▸ **GOAL OF THE EXERCISE**
Return each line in the records below that includes "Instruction".

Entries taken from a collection
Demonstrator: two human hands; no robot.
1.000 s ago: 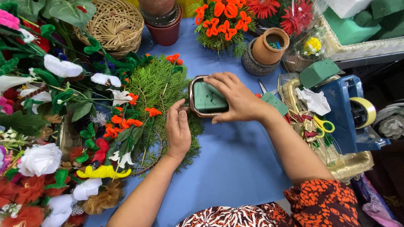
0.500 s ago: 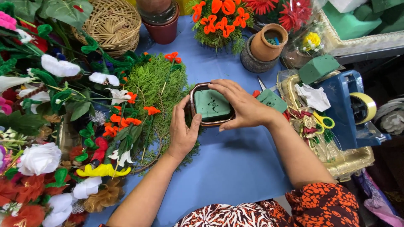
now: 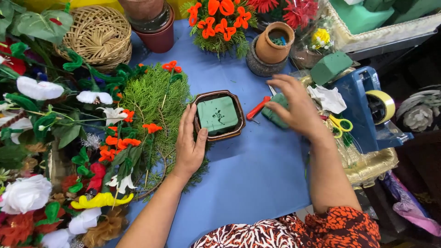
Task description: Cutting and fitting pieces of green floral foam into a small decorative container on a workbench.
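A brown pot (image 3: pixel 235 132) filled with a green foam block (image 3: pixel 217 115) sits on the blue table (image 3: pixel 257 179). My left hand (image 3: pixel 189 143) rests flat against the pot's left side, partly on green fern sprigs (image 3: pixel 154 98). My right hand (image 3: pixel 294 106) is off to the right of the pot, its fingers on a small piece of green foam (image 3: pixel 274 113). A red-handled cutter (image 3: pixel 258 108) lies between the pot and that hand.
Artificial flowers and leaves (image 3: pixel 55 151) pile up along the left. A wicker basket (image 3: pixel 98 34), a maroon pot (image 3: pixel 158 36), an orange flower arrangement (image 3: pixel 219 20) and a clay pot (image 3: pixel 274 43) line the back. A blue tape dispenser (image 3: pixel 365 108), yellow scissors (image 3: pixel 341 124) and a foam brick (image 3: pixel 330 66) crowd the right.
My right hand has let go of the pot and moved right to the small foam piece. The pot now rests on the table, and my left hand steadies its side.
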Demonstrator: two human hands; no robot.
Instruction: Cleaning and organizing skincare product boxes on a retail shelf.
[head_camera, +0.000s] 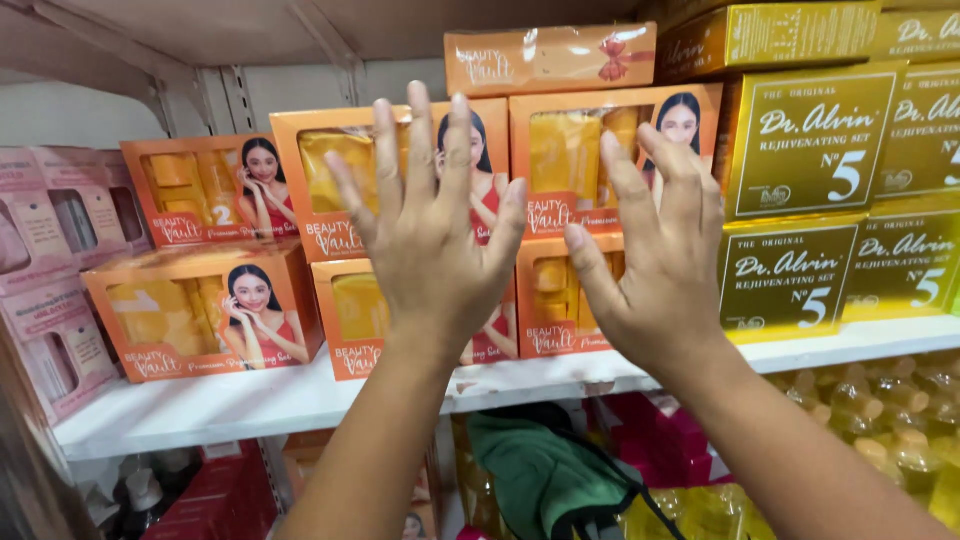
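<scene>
Head view faces the shelf (300, 405) closely, level.

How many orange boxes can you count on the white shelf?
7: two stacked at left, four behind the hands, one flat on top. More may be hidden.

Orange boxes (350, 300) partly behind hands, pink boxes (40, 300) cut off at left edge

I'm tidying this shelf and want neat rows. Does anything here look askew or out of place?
Yes. The lower-left orange box sits turned at an angle, not square to the shelf edge like its neighbours. A flat orange pack lies loose atop the stacked boxes. Below, a green cloth is stuffed among the products. Both hands, left hand and right hand, are open and empty.
</scene>
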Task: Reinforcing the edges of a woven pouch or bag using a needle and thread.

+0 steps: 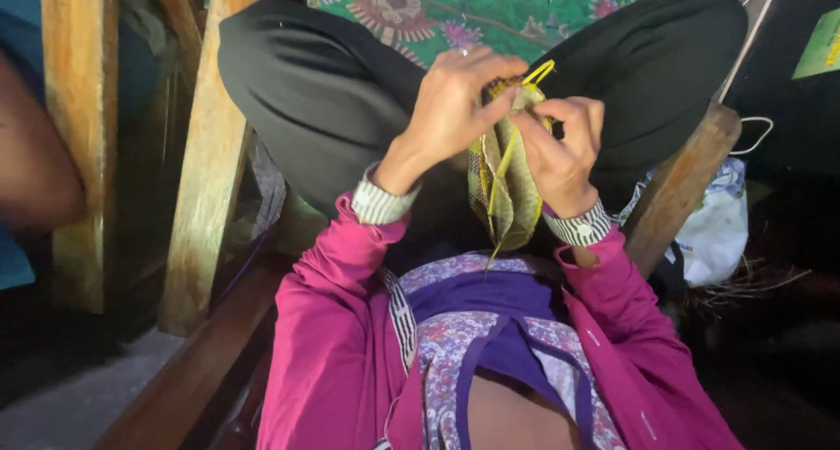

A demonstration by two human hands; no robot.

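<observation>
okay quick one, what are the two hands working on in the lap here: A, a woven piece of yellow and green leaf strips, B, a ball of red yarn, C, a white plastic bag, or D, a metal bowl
A: the left hand and the right hand both pinch the top of a woven piece of yellow and green strips, which hangs down between them over the lap.

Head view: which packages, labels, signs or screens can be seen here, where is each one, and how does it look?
Plastic bag: right of the person's right hand, behind a slanted wooden beam; white, crumpled, with blue print.
Green card or label: at the right edge, upper corner; flat, bright green, cut off by the frame.
No screens or signs in view.
</observation>
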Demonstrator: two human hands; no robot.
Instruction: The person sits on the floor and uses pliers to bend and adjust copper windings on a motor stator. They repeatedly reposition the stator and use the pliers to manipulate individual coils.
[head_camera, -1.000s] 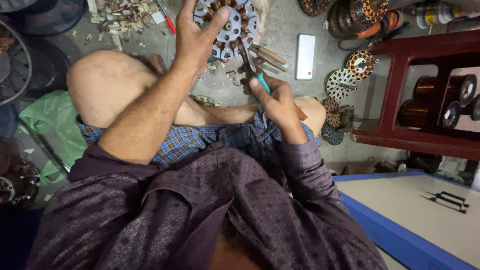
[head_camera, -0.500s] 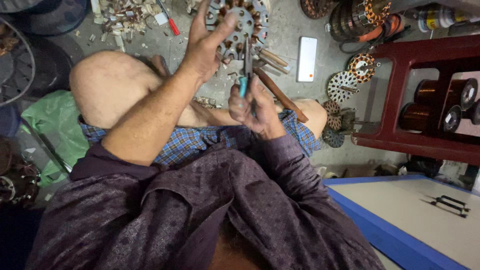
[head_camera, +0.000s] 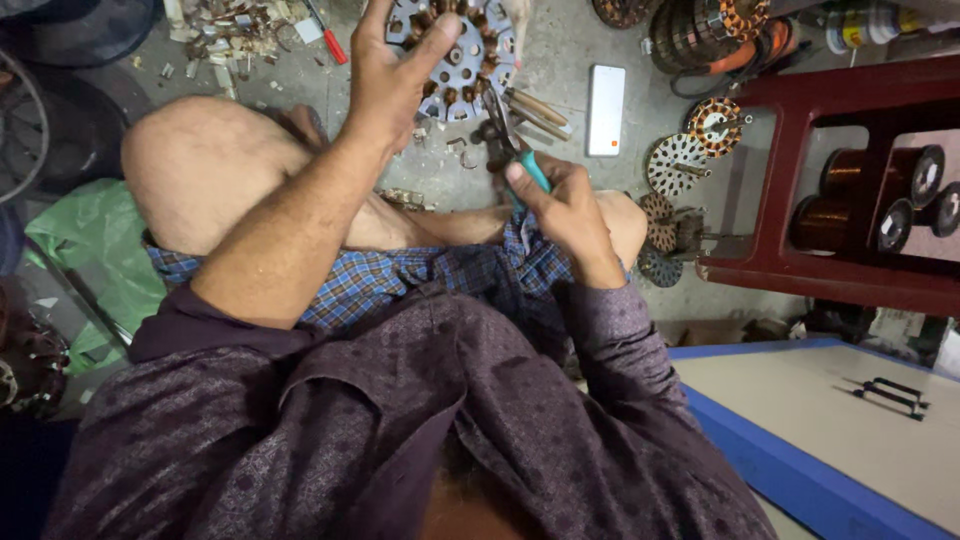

▸ **SOLVED EXERCISE**
Instruction: Cleaning and organizing skincare product boxes on a retail shelf.
Instruction: The person sits on the floor and uses pliers to bend and adjust copper windings on a motor stator. They repeatedly reposition the stator and use the pliers to manipulate individual coils.

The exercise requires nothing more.